As many of you may know, my official diagnosis was bulimia, which was fitting for the most part. In that vein, i was stick-thin or emaciated, despite my rather drastic weight fluctuations, i always looked pretty normal (aside from the huge bags under my eyes, the chipmunk cheeks and my lovely smelling breath, ya know, i was normal.) 
{intermission}

yo, check it, MORE BLONDIES!!!

i went to the birthday party of a very special six-year-old yesterday.
that's her adorable little bro next to her.  my niece and nephew are just too cute. 


happy sixth birthday, sophie! i love you!
{end intermission}
people couldn't tell just by looking at me that I had an eating disorder. 
This used to make me super angry, but now I really don't care at all, in fact, i'm happy to be normal! 

how pretty is this kale? I made my parents kale last night, it was delish!
Nowadays, even if people followed me around with a camera for 24 hours, they would have no idea that i used to have an eating disorder. Mostly everything I do is totally normal. mostly =) . 
Today, i wanted to talk about the lingering reminders, the things that still are on my mind and that bother me in terms of the Ed.
(in no particular order):
1.) Food Babies
I mentioned this above. I hate being super super full. Back in my ED days, I got to the point where if i my stomach was ever less than growling-crazy- starving- empty, i would run right to the bathroom. Now, of course, things are different, and i really appreciate the satisfaction of a good meal. But food babies and being super full? Not so much. I know most (normal) people don't enjoy being overly full, but the difference is that for a lot of people with eds its more of an emotional issue than a physical one.
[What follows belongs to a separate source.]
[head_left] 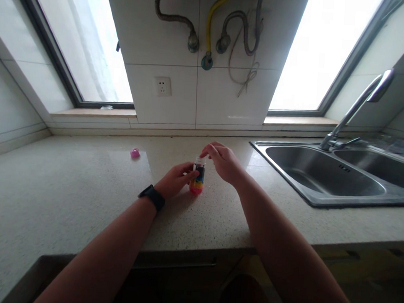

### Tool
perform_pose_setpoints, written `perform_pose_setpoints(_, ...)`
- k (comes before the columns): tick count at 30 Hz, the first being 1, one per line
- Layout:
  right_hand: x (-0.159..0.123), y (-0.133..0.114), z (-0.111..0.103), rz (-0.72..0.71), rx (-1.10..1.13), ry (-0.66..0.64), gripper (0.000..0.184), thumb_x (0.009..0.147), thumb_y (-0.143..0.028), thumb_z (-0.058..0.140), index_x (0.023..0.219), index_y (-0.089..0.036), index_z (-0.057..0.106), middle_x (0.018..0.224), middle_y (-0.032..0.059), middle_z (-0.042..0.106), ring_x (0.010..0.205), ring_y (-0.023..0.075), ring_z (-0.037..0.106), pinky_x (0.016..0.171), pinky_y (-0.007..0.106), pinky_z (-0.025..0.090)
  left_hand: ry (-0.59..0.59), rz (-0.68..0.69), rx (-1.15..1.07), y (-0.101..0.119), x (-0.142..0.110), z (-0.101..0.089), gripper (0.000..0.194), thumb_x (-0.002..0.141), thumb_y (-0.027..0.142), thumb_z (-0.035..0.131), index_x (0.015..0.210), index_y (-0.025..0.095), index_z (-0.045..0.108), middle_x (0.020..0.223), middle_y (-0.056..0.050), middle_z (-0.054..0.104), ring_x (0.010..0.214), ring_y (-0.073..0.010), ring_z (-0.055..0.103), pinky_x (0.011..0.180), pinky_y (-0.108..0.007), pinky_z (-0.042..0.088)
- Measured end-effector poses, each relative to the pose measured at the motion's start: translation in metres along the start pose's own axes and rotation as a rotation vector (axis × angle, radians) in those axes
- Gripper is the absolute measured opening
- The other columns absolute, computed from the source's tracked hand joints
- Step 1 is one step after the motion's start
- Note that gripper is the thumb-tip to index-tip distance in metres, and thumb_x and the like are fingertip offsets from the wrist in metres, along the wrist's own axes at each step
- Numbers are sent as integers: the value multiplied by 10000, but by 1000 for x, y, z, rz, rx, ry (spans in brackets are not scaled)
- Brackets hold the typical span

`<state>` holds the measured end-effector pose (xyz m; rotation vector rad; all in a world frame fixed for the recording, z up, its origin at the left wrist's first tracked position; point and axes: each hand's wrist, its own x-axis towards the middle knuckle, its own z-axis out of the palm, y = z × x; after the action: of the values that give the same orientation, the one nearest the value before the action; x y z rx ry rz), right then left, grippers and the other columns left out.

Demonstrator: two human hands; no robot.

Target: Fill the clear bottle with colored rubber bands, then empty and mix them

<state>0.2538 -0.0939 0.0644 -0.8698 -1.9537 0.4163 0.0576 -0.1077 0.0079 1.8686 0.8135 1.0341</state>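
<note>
My left hand [177, 178], with a black watch [152, 197] on its wrist, is closed around a small clear bottle [197, 181]. The bottle stands upright on the counter, its contents layered pink, yellow, blue and dark from the bottom up. Its mouth shows no lid. At the rim is my right hand [224, 161], fingers bent together over the opening; whether something small is between the fingertips is hidden. A pink cap-like piece [135, 153] lies on the counter to the left, apart from both hands.
A speckled pale counter [81, 194] runs under the hands. To the right is a steel double sink [309, 196] with a tall faucet [357, 102]. A socket [162, 86] and several hoses are on the tiled wall behind, between two windows.
</note>
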Motion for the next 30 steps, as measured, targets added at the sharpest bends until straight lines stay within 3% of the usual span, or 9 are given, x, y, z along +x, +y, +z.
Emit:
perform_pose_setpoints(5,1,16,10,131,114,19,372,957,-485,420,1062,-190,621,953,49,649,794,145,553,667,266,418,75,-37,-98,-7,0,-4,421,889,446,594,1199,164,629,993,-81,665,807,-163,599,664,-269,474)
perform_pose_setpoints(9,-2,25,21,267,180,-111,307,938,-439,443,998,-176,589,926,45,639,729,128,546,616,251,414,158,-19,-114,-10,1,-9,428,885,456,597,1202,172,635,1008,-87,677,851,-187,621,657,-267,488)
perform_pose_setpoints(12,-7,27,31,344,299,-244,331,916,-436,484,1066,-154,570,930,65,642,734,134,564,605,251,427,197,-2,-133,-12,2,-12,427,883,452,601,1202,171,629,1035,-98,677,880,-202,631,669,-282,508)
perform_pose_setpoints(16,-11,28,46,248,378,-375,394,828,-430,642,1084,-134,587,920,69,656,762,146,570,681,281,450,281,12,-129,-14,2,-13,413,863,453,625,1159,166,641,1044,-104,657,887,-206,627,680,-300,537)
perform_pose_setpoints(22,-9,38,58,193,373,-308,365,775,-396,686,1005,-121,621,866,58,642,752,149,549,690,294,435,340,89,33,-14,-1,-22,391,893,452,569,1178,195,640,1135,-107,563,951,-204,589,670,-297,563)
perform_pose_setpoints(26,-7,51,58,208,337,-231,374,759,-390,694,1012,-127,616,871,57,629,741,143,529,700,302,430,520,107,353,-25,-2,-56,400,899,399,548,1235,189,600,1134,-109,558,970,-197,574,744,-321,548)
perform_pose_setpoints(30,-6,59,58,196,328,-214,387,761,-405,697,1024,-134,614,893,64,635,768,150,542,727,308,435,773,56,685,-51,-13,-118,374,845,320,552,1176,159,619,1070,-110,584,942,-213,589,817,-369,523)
It's the thoughts and feelings that are triggered by feeling a heaviness in my stomach that bother me, not the heaviness itself.
this chocolate has truffles in it. O.M.G.
2.)Fat Talk
I hate fat talk. a lot a lot a lot. Conversations like this totally set me off. I think my aversion to fat talk runs a little deeper than just plain old anger, to be perfectly honest. I think my problem with it is not only that its just rude, mean, unhelpful, not constructive and none-of-your-ffing-business why that kid is pudgy, or why that popular girl ate some extra cookies over christmas break, its more about my perception of myself. I think my hatred of fat talk stems from a deep-seated fear/belief that i have that when people are talking about that chubby kid on the street, they might as well be talking about me because, hey, i'm fat too.
I know this is wrong. I know i'm not overweight. That's not the point here. The point is that, emotionally, i feel as if people are (or might as well be) talking about me, because in my mind, no matter what, i feel fat. This certainly still bothers me.

                                          **************************************
strawberries
plus...
=
best. snack. ever. 
*******************************************
3.)"unhealthy" foods
whether or not my sometimes avoidance of "unhealthy" foods is eating disordered is debatable in this day and age (especially near this corner of the blogosphere) . i know that for me, however, my drive to eat "healthy" "pure" "unprocessed" foods is semi-dangerous and that I can't take it too far. I need to know that if i want a freaking milk chocolate bar rather than a vegan 99.999% block of fucking cocoa, then that's okay. I need to keep a handle on myself and know it's okay to bake with All-Purpose Flour, that it's not the devil and it won't rot my brain. I don't always have to drink Kombucha or eat perfectly fresh fruit, and hey, if i want a bowl of Lucky Charms for breakfast (not that i really do...) is that really so bad?

perhaps i'll continue this and make it into a series of sorts if any more lingering reminders pop into my head, but for now that's all I wanted to say about that. 
Now for the real reason your reading this post: 
 Cloud Cookies.
remember back when I got this book?


well, i finally put it into good use.
um, guys, i have to tell you, these are the best things i have ever baked.
no joke.

since i didn't have sliced almonds, i heated these up and chopped them by hand.
totally fine, except that i nearly chopped off my thumb. 
oh, the things a girl will do for a cookie.

why, yes, dear reader, that is an 8 dollar hunk of Valrhona chocolate! 
fucking scrumptious.

they're light, slightly crunchy, have a delicious nutty/praline-y taste.
check out those cracks!
those air holes? totally amazing. (totally supposed to be there!)
ahhhh.

Cloud Cookies
(adapted from Sarabeth's Bakery cookbook)
Makes about 3 dozen cookies
Ingredients:
11/3 cup granulated sugar
11/3 cup light brown sugar
16 tbsp (2sticks) butter
3/4 teaspoon vanilla extract
2 large eggs (room temp)
2 cups all purpose flour (!!!)
3/4 teaspoon baking soda
1/4 teaspoon fine sea salt
2 cups (8 ounces) toasted sliced(or chopped) almonds (i used less than this, about 7 ounces)
2 cups (12 ounces) semisweet chocolate chips (or chunks)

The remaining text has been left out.